#### Task prompt
Where a line below includes the word "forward", copy that line.

#### Data shown
┄┄┄┄┄┄┄┄┄┄

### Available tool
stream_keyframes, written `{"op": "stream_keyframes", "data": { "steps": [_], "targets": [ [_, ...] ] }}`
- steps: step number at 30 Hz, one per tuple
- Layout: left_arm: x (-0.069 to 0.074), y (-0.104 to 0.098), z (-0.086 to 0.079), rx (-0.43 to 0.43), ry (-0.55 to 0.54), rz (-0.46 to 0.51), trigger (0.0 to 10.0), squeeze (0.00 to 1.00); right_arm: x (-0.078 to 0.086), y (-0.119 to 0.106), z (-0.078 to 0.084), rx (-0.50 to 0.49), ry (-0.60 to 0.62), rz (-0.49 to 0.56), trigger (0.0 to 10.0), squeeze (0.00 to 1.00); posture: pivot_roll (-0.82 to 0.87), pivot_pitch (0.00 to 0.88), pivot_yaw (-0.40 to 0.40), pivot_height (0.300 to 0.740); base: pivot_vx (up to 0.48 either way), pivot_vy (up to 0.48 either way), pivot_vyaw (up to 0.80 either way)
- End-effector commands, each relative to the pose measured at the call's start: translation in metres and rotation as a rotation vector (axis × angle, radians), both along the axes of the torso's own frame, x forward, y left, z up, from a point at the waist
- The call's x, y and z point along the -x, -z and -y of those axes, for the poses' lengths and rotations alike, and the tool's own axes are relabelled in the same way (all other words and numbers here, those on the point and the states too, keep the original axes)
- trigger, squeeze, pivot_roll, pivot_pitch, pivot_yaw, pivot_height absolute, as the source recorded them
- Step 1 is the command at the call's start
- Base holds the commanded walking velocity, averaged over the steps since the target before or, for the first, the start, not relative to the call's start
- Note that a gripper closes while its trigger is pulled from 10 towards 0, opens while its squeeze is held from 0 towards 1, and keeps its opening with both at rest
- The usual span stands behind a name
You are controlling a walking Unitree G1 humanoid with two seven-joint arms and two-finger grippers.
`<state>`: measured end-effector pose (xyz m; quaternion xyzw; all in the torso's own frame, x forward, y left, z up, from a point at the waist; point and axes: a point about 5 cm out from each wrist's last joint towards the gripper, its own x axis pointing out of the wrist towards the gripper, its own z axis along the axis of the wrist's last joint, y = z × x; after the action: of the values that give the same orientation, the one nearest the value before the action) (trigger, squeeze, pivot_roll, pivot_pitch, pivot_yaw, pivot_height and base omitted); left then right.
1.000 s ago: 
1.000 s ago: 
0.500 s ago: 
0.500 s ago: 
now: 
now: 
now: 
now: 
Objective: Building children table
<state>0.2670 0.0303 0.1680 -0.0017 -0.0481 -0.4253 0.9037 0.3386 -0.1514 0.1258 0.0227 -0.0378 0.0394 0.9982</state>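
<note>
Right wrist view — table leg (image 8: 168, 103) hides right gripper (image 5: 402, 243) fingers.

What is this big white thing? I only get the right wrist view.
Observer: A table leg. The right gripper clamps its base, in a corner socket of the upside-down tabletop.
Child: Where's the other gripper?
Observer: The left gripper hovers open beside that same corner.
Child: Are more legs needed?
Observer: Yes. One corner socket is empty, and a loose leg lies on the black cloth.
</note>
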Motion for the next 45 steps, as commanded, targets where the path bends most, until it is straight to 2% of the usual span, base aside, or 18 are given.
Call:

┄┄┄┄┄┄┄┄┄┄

#### Reply
- End-effector commands, each relative to the pose measured at the call's start: translation in metres and rotation as a rotation vector (axis × angle, radians), both along the axes of the torso's own frame, x forward, y left, z up, from a point at the waist
`<state>`: measured end-effector pose (xyz m; quaternion xyzw; all in the torso's own frame, x forward, y left, z up, from a point at the waist; point and axes: a point about 5 cm out from each wrist's last joint towards the gripper, its own x axis pointing out of the wrist towards the gripper, its own z axis along the axis of the wrist's last joint, y = z × x; after the action: of the values that give the same orientation, the one nearest the value before the action) (trigger, squeeze, pivot_roll, pivot_pitch, pivot_yaw, pivot_height and base omitted); left then right.

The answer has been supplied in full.